But his gaping lordship was not to be left behind. He followed hot-foot, uttering foolish oaths as he barked an elbow on the rock wall.
Carthew stopped suddenly. He could hear voices not very far ahead and the movement of some heavy weight. The tunnel curved a little there, and he knew he must be near the bridge that crosses the oubliette. He went on again, very cautiously, keeping close to one wall and shading the lamp as well as he could, till he came to a point where further precaution was idle. For, fifty yards away, straight ahead, he could see Slyne holding a candle beside Captain Dove, who was stooping over the roughly carpentered tree-trunk which still stretched from lip to lip of the intervening chasm. Its former neighbour had disappeared.

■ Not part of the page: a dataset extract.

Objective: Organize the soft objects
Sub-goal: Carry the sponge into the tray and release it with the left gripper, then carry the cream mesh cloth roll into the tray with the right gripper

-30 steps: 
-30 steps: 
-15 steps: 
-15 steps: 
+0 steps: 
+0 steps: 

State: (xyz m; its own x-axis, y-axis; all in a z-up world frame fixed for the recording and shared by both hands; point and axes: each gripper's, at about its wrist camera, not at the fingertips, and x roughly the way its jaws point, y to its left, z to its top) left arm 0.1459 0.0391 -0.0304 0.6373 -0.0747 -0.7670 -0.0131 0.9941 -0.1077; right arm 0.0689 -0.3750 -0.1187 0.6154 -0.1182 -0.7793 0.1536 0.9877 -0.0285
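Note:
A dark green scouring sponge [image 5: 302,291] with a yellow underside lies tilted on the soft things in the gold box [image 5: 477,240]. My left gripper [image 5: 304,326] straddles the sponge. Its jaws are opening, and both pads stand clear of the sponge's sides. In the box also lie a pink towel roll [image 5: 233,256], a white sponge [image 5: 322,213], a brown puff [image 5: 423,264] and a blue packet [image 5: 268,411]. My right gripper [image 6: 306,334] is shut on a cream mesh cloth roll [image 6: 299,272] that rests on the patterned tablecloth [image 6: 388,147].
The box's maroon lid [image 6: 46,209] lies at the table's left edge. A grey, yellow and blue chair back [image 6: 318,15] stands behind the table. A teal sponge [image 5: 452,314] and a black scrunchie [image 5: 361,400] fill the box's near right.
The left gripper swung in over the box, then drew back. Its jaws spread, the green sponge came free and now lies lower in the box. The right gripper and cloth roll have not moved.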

Captain Dove looked up and caught sight of Carthew in his turn. He had got his hands under the heavy trunk, and staggered sideways, straddling it, till its butt-end was close to the brink. Carthew had all but reached the opposite edge of the pit between them when he let it go with a breathless grunt and it fell almost soundlessly into the void below.
Slyne blew out his candle then, with a bitter, mocking laugh, but not before Carthew had observed Mr. Jobling and Ambrizette in the background, with a drooping figure between them.
CHAPTER XXXI
"AT THE END OF THE PASSAGE"
Captain Dove looked across at Carthew with a hoarse chuckle, no less malicious. He was evidently in that mordant, capricious humour most common with him at moments when his potations had merely begun their evil work on his wits.
"Light that candle again, Slyne, confound you!" he ordered sharply. "His noble lordship, our American friend, can scarcely see us—to say good-bye."
"Oh, come on," Slyne urged, obviously almost at the end of his patience. "We've no more than time to get safely away before we'll have the hue and cry after us in the fishermen's boats—and they're faster than you imagine."